## Instructions to follow
Within this material, find every line where the string "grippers" appears, and copy it out.

Segment Start: Material provided

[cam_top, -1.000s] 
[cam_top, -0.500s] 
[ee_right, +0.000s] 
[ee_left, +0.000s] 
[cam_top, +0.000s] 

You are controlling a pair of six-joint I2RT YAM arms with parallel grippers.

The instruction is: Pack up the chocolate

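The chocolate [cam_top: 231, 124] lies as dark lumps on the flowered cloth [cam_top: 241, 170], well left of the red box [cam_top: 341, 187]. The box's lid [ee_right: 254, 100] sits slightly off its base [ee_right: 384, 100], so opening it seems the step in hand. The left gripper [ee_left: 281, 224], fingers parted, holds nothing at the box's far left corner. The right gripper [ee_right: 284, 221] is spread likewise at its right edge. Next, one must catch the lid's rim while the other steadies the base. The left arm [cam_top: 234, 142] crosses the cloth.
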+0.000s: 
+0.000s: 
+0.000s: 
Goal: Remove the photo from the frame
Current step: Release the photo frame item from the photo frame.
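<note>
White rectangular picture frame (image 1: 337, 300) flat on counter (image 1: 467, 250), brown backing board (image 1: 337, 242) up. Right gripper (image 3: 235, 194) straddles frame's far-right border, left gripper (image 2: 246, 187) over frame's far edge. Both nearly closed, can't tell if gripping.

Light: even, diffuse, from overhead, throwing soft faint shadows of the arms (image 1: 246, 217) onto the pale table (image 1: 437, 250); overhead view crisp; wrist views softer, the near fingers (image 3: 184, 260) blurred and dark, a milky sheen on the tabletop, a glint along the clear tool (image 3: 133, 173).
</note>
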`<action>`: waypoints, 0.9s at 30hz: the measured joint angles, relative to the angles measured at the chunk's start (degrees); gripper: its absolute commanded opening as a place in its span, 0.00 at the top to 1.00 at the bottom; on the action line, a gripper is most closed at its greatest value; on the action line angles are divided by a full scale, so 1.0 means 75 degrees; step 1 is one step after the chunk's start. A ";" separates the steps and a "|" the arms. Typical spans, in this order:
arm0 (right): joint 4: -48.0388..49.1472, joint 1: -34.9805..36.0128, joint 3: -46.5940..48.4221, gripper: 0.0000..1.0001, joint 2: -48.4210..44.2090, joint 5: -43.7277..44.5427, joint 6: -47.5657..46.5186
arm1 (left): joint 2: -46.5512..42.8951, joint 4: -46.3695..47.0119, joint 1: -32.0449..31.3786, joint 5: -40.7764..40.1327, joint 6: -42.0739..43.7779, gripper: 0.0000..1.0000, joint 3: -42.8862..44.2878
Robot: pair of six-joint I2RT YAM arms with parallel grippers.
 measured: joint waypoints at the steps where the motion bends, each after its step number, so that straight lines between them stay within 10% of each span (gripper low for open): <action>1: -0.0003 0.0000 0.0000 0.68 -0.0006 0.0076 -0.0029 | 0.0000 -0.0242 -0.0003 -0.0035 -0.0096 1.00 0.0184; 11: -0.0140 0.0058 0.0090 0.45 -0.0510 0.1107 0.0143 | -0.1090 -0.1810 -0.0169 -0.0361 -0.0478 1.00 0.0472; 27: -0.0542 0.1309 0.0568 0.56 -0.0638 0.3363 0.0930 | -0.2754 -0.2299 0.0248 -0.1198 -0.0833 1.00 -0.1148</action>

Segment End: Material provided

## Task solution
You are controlling a pair of six-joint I2RT YAM arms with parallel grippers.
Robot: pair of six-joint I2RT YAM arms with parallel grippers.

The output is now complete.